Hope everyone is having a great day, no matter what the weather... thanks for the support. Things are looking up.

Can't wait to see the SELF magazine challenge details. Hopefully in 3 days I will be up to it. I say I am going to do it every year & I think I have actually finished it once... many years ago. Maybe its time again.
 
What is the SELF magazine challenge? I've never heard of it. I'm glad to hear that you are having a good day. That's awesome. Thank goodness it's Friday. I'm looking forward to relaxing over the weekend and getting in a long run!
 
So bummer today.

I missed my class. I totally freaked out. I guess I hadn't taken the Klonopin in time to calm me down & the thought of sitting stuck in some room, where I felt inadequate with a bunch of strangers just was more than I could handle. Its not something I can go late to so I had to call in sick. Which due to my freak out, I was... my stomach tends to MAKE me slow down when I get so stressed out. Argh. I thought I was doing so well. Course now I feel better. Meds kicked in & I got out of the class for today. I can be such a loser at times... but I just have to keep reminding myself that their will be set backs & I just have to keep going. Can't curl up & die.

Burgos suggested we go on a walk later just to get me out of the house & since I was complaining about not exercising lately. I feel guilty eating, which I know... whole nother issue... but I'm being honest here. I got stuff to make lasagna later today, which I can't resist so I know I will eat.

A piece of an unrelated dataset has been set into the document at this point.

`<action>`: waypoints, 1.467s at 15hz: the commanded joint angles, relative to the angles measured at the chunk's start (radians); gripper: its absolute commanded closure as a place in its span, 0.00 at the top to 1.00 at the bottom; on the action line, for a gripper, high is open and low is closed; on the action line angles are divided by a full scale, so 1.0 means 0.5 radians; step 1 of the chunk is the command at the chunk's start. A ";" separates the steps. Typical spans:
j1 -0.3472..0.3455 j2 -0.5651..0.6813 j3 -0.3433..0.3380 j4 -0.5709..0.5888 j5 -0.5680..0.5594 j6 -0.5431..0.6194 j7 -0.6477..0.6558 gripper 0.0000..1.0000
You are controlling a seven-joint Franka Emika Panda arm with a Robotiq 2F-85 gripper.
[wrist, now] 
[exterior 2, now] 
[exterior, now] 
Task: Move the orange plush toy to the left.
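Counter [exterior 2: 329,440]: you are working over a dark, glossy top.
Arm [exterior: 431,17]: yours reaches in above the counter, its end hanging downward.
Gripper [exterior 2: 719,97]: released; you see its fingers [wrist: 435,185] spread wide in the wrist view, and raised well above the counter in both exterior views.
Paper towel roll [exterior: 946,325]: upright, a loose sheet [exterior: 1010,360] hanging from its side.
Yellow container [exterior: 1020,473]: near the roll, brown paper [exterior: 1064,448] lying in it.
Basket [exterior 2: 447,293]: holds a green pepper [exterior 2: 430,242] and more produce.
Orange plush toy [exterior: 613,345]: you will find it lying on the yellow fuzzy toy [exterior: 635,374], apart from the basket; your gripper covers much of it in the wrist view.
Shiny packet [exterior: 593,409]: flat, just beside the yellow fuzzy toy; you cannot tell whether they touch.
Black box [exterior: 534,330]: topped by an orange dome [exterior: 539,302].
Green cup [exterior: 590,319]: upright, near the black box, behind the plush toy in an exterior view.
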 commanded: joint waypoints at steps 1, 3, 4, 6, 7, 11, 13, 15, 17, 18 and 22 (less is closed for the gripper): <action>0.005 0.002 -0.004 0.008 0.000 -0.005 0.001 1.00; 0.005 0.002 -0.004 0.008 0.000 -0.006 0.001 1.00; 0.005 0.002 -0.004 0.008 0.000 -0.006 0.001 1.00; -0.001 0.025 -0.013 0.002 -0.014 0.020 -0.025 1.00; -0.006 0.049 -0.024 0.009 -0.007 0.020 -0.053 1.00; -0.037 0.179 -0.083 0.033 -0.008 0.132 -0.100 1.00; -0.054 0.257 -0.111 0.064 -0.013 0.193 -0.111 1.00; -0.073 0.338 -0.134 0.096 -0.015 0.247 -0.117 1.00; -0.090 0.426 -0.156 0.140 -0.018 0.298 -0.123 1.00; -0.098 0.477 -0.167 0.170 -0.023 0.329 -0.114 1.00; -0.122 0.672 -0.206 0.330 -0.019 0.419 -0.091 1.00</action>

Yesterday was so good. I had energy. Felt happy & optimistic.... just sucks to start a day out all crappy like.

It WILL get better. Just had to vent.
 
Don't feel like a loser at all for not wanting to go to your class. YOU are NOT a loser... you should be commended for trying to make things better in your life. You have taken the step to get meds to help you. And you are trying to diet and exercise which will make you feel better about yourself too.